Interview with the Vampire (1994)

Do Over: EYG Sunday Morning Revisit Week 6

When I first saw Interview with the Vampire, it was on a rental (probably VHS). I found it boring. I’m not sure what I was expecting, but it was not what I was looking for at the time: a gothic horror period piece.

Today, for the Do Over, I watched Interview with the Vampire. It was one of the first films I thought of when coming up with concept. I would have done this earlier, but since I already had done Blade 2, I did not want to typecast the Do Over as a vampire topic.

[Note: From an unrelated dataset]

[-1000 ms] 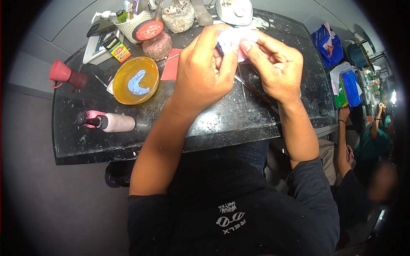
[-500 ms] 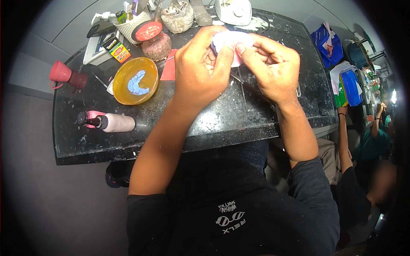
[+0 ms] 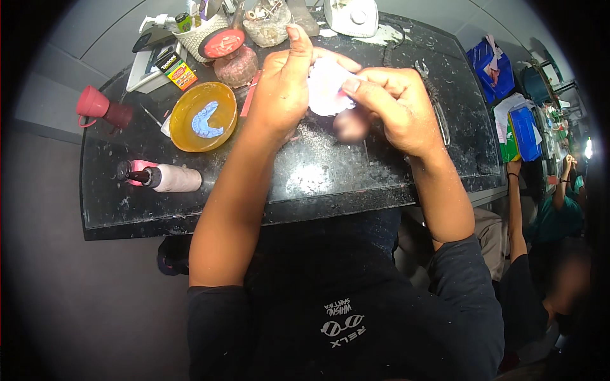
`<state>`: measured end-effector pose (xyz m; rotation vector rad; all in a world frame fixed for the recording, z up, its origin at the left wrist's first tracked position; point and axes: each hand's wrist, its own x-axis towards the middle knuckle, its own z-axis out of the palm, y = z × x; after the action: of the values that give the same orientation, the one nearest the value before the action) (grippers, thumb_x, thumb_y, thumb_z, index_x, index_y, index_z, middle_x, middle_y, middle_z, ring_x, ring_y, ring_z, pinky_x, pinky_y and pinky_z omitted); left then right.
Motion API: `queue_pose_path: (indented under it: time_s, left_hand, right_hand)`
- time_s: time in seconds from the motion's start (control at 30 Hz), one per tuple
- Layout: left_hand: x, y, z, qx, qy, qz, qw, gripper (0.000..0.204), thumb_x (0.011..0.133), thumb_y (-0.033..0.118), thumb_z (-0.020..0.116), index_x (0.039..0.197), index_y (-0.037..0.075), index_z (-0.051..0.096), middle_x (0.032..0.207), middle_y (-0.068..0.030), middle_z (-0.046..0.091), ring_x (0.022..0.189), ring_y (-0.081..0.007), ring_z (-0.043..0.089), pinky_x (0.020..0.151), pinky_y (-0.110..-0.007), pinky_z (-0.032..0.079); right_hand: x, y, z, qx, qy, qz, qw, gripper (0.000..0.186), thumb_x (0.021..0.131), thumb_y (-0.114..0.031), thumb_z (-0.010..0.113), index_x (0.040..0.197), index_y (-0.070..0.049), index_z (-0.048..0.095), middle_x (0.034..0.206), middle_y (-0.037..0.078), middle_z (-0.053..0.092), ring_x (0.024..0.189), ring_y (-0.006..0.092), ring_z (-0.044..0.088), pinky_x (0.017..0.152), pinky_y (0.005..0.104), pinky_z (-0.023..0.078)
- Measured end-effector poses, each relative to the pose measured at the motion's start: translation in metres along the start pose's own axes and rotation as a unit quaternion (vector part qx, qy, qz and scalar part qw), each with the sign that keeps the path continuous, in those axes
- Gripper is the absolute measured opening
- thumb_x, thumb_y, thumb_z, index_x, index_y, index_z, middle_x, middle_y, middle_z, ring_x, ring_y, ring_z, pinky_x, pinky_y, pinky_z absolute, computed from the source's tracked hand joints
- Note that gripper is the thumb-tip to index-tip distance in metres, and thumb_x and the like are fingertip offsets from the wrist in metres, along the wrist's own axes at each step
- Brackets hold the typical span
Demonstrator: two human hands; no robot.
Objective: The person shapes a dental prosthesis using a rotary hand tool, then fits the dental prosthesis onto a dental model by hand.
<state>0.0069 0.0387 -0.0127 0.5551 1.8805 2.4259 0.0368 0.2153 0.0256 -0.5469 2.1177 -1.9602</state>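
A white plaster cast [image 3: 326, 87] with a pink patch is held up between my two hands over the table; glare hides its finer shape. My left hand [image 3: 284, 86] cradles it from the left, fingers behind it and thumb raised off it. My right hand [image 3: 397, 108] grips its right edge with thumb and bent fingers. A blurred brownish round shape [image 3: 351, 124] shows just below the cast; I cannot make out what it is. To the left, a blue dental impression [image 3: 206, 120] lies in a yellow bowl [image 3: 178, 141]. A pink sheet [image 3: 250, 95] lies partly hidden behind my left wrist.
On the black table [image 3: 305, 181] lie a pale bottle [image 3: 176, 180], a pink cup [image 3: 93, 102] and a small box [image 3: 176, 71]. A red-topped jar [image 3: 235, 67], a basket [image 3: 202, 39] and a white device [image 3: 351, 17] stand behind. Another person's arm [image 3: 516, 209] is at right.
My left thumb has lifted off the cast, and the cast has turned and come lower. My right hand has shifted slightly down. The brownish round shape has appeared beneath it.
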Motion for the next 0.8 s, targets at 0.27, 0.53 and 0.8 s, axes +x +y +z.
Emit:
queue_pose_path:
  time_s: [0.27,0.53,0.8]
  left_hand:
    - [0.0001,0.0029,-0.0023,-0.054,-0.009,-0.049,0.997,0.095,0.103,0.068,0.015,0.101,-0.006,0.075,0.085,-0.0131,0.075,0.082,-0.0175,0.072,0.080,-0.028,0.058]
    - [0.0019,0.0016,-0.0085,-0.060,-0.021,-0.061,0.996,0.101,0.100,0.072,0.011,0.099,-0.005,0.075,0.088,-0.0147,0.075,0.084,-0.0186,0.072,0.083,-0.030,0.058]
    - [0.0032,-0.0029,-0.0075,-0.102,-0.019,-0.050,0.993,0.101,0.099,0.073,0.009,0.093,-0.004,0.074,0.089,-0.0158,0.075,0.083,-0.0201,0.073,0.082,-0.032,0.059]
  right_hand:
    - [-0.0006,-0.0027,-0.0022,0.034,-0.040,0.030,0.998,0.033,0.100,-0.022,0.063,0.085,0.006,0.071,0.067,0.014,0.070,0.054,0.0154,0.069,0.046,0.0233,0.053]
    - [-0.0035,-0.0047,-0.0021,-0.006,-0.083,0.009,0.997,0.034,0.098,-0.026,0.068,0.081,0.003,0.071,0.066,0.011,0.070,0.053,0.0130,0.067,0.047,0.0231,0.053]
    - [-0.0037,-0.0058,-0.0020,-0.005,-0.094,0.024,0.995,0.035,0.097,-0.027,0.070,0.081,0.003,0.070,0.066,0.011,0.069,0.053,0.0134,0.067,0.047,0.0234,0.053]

According to IMDB: “Against the backdrop of a gloomy San Francisco, the nearly two-century-old vampire, Louis de Pointe du Lac [Brad Pitt], recounts the unbelievable story of his eternal transformation and a life worse than death to the sceptic reporter, Daniel Molloy [Christian Slater]. Spanning two hundred years of cruel betrayals, extreme solitude, and unquenched thirst, Louis’ grimly fascinating tale pivots around his perpetually regrettable decision to embrace the dictatorship of blood, and, above all, his maker: the seductive blonde aristocrat of death, Lestat de Lioncourt [Tom Cruise]. Is Louis’ mystical epic of bloodshed genuine? Is this, indeed, an interview with a vampire?”

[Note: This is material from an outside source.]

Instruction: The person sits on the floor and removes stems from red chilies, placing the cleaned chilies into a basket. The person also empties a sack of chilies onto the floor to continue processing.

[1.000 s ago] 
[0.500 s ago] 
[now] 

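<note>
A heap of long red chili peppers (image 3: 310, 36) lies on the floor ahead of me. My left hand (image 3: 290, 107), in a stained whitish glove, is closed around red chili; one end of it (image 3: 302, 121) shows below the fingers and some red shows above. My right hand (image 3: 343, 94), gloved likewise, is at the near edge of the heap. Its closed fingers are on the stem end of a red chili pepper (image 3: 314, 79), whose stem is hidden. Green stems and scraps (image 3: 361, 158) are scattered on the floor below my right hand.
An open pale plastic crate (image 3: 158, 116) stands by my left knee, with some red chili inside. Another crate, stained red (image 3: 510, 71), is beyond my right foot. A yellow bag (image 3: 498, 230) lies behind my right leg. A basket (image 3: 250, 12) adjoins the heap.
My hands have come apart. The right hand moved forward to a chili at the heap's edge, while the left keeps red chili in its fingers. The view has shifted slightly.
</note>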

The moody, atmospheric film is considerably more interesting to me today than when I saw it for the first time back in the 1990s. The film is much more a character piece than what I wanted back then, focusing on Lestat, Louis and Claudia (Kirsten Dunst). Claudia, in particular, was a fascinating character and Kirsten Dunst, without a doubt, gave one of the best performances of the movie. Such a young girl who was able to bring such menace and, dare I say, evil was revolutionary and amazingly believable. She showed how powerful of an actress she was going to become with this early performance.

The story itself was fine, though a little too strung together for my tastes. I did not enjoy the very last scene in the car because it made the entire film feel too cheesy. I did not find any of Interview with the Vampire to ever cross into camp until the very end, and that tonal switch felt like a betrayal to what had come before.

Both Tom Cruise and Brad Pitt were excellent in this movie as Louis spent his vampire existence longing for a change and Cruise wishing that he would just embrace what he was.

Based upon the book by Anne Rice, Interview with the Vampire had a slow burn but it created an amazing atmosphere and built a sense of tension and suspense as these vampire characters tried to find answers for their unhappy existence.